|Set-up for measuring spectral output of 100W rig. Note the 100W dummy load behind the tinySA|
This is an example of where the availability of a new item adds value to something that's been around a while. The new item is the tinySA - many hams now have one of these small spectrum analyzers/signal generators - and the old item is Elecraft's CP1 bidirectional coupler.
Questions I get whenever I post something related to the tinySA are:
- Can I use it with non-QRP equipment?, and
- How do I measure a transmitter's output to make sure I don't exceed the tinySA's 6dBm (4mW) max input?
I decided to use my tinySA ULTRA to measure the spectral output of my Yaesu FT-891 when operated at full power: 100 watts.
100 watts, expressed in units that are more helpful, is 50dBm. That means I need to attenuate the FT-891's output by at least 44dB for safe input into the tinySA. Personally, I'd rather shoot for an input to the tinySA of 0 dBm (1 milliwatt) - this means 50dB of attenuation.
Most fixed and/or step attenuators cannot handle a 100W input - but Elecraft's CP1 has a maximum input of 250 watts, provided it's built to provide a -30dB sample (It can also be built to provide a -20dB sample but it's maximum allowable input then decreases to 25 watts).
Mine is built for a -30dB sample. This means that my 100-watt input produces a 100mW output at the forward sample port of the CP1. This is a low enough level to now apply to other attenuators for further reduction in power.
Put another way, 50dBm (100 watts) from the FT-891 has now been reduced by 30dB to 20dBm (100mW) - so we need 20 more dB of attenuation to get to 0dBm (1 mW).
A step attenuator makes it easy to dial in this or any other value within the attenuator's range.
At this point, it's obvious that we aren't measuring the 0dBm output from the attenuation chain for input into the tinySA - we are calculating it based on a known (or measured) 100 watt output from the rig going into known levels of attenuation.
100 watts, attenuated by 50dB, is 1 milliwatt. As they said in Titanic, "It's a mathematical certainty".

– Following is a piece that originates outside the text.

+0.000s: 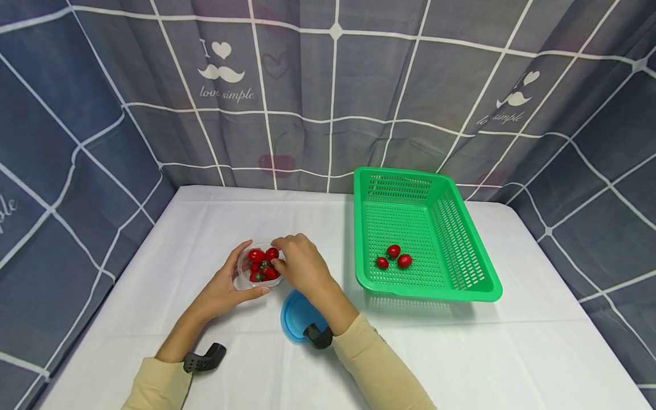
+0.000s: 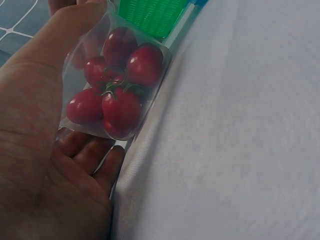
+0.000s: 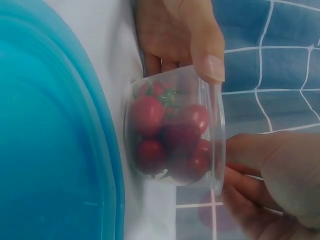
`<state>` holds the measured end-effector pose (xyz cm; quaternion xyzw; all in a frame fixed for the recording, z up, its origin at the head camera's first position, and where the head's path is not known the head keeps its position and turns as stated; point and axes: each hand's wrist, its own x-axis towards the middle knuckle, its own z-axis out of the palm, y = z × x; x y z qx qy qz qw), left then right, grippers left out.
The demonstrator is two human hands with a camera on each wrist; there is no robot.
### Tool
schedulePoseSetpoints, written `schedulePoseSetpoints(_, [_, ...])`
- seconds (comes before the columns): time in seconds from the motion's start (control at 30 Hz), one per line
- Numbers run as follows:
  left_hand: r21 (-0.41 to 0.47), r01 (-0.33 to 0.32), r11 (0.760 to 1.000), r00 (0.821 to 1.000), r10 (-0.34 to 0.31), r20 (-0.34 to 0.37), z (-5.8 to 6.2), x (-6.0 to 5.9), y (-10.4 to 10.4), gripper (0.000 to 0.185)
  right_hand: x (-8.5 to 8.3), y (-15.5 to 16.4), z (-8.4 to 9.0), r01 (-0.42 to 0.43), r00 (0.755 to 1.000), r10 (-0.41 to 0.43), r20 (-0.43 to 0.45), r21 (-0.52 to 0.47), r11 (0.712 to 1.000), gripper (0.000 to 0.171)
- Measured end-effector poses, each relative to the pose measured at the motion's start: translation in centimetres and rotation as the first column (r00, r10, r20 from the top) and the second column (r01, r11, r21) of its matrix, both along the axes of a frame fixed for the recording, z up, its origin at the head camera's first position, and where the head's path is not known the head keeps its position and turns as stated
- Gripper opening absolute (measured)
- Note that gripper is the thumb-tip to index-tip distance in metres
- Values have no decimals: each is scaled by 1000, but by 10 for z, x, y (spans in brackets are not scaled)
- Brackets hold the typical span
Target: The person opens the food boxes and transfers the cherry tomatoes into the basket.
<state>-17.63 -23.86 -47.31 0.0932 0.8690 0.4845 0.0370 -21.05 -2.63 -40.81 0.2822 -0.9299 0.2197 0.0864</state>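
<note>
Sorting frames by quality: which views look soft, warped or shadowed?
Head view: sharp, its grid curtain lines bowed by the lens, a soft shadow under the green basket. Left wrist view: tablecloth smeared. Right wrist view: blue lid out of focus.

Both forearms, in beige sleeves with a dark camera mount at each wrist, reach forward and angle inward so that the hands meet close together. The left hand lies palm inward, its thumb hooked over the top and its fingers curled beneath what it cups. The right hand arches knuckles-up just beside it, wrist bent, with its fingertips drawn together and pointing down toward the left hand.
</note>
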Motion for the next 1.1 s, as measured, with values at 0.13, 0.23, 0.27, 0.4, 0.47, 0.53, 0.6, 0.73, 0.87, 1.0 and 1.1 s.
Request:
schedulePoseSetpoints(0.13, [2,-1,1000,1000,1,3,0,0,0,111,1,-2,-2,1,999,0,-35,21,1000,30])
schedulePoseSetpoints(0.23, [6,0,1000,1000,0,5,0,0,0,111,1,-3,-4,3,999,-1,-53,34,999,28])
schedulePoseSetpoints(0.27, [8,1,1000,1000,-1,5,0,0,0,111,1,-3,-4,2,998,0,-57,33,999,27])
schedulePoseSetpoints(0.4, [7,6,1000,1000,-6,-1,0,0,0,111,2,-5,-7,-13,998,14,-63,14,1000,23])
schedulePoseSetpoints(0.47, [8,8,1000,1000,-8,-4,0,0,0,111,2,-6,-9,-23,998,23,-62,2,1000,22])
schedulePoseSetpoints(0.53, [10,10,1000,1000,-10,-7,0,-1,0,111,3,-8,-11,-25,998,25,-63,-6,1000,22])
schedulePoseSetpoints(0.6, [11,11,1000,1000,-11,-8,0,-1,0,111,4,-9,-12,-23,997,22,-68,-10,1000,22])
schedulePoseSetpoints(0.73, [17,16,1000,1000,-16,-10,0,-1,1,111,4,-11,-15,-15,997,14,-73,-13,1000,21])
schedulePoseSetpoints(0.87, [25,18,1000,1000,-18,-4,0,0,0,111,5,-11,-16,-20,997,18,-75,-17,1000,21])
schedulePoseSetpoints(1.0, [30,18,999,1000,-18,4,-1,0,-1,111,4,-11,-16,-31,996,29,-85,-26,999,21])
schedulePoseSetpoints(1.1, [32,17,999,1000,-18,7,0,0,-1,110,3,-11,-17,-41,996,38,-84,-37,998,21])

What we do have to know is the accuracy of the attenuation. This is where a nanoVNA comes into play - it's the perfect device to verify attenuation levels at the frequency of your application.
Shown below is a nanoVNA sweep of my Elecraft CP1 from 1-30 MHz:
|Elecraft CP1's attenuation characteristics from 1-30 MHz|
Keep in mind that the CP1 still has 100 watts going into it - that power must be dissipated at the CP1's output port, therefore a dummy load sufficiently sized will be needed (shown in top photo).
So how does the FT-891's spectral output look at full power? In a word, excellent:
In the photo above, the 2nd harmonic is 63.5dB below the fundamental frequency.
The tinySA (and most spectrum analyzers) also display the power of wherever a marker is placed. Marker 1 shows -19.7dBm at 14.054 MHz. This is after going through a total of 70dB (30dB from CP1 and 40dB dialed in with step attenuator) of attenaution, so the real power out of the ft-891 is shown to be:
-19.7dBm + 70dB = 50.3dBm, or 107 watts.
Again, excellent harmonic suppression - and the FT-891's transmitter output can be calculated to show exactly 100 watts out, based on 70dB of attenuation and -20dBm of power shown at Marker 1.